I am trying to use fastai.tabular for a regression problem. I have done feature engineering and all good.
Here is what I have
Learn.recorder.plot() returns nothing and Training returns NaN for all the losses for few epochs.
I am able to use xgboost/lgbm to train the data.
Any ideas? What should I test?
Try setting the skip start and end parameters in recorder.plot() eg:
Ive found this useful sometimes after unfreeze, may also work for your issue above.
I just read your losses are nan-so nothing is going to work till you fix that. I recall a post/some code by sgugger on how to debug nan losses, I’ll see if I can find it.

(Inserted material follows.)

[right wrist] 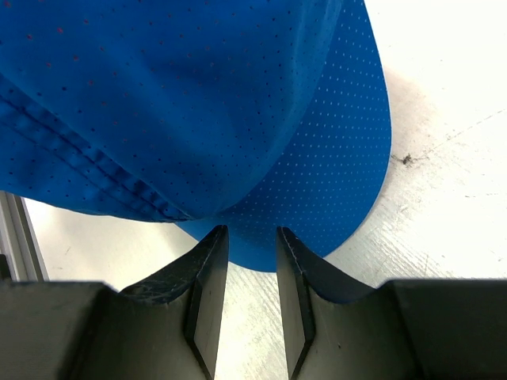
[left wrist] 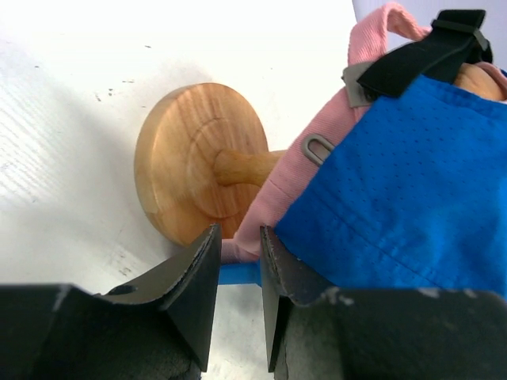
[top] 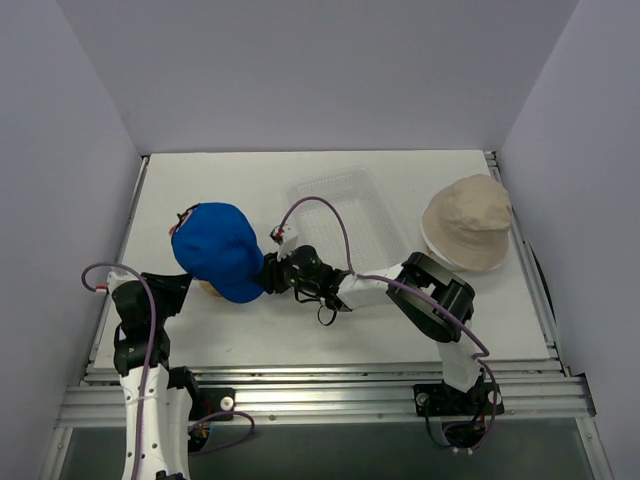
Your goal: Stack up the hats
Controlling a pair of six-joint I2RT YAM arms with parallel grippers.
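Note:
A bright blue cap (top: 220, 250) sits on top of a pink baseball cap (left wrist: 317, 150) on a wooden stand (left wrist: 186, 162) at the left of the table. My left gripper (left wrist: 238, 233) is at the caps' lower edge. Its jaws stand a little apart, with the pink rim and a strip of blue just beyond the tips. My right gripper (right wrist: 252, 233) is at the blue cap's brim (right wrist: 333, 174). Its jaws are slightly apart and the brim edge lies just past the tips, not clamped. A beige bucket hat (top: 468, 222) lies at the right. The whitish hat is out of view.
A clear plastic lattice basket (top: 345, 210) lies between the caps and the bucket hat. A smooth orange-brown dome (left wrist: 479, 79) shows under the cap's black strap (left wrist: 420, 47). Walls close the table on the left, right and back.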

Here it is, may help you debug:
This file has been truncated.
"from fastai.torch_core import *\n",
"from fastai.data import DataBunch\n",
"from fastai.callback import *\n",
"from fastai.basic_train import Learner, LearnerCallback"
As your data is tabular-check your data types, for example see the tabulat.ipynb in fastai examples where dtypes are int64, object or float64.
Try a split by indexes instead of by pct
I still can’t resolve the issue. I followed the example and change dtypes accordingly(float64 and int64).
Use the call back function comfirmed the NAN loss issue. However, I have no idea how to debug it. Any suggessions? What things should I try?
I would try cutting down the training dataframe to a small subset of columns, eg 4 categorical and 2 continuous. See if that runs. Then keep expanding the columns till you work out where problem is.
Also, do a git pull to update fastai to latest version
I had the same issue…try reducing batch size. It worked for me!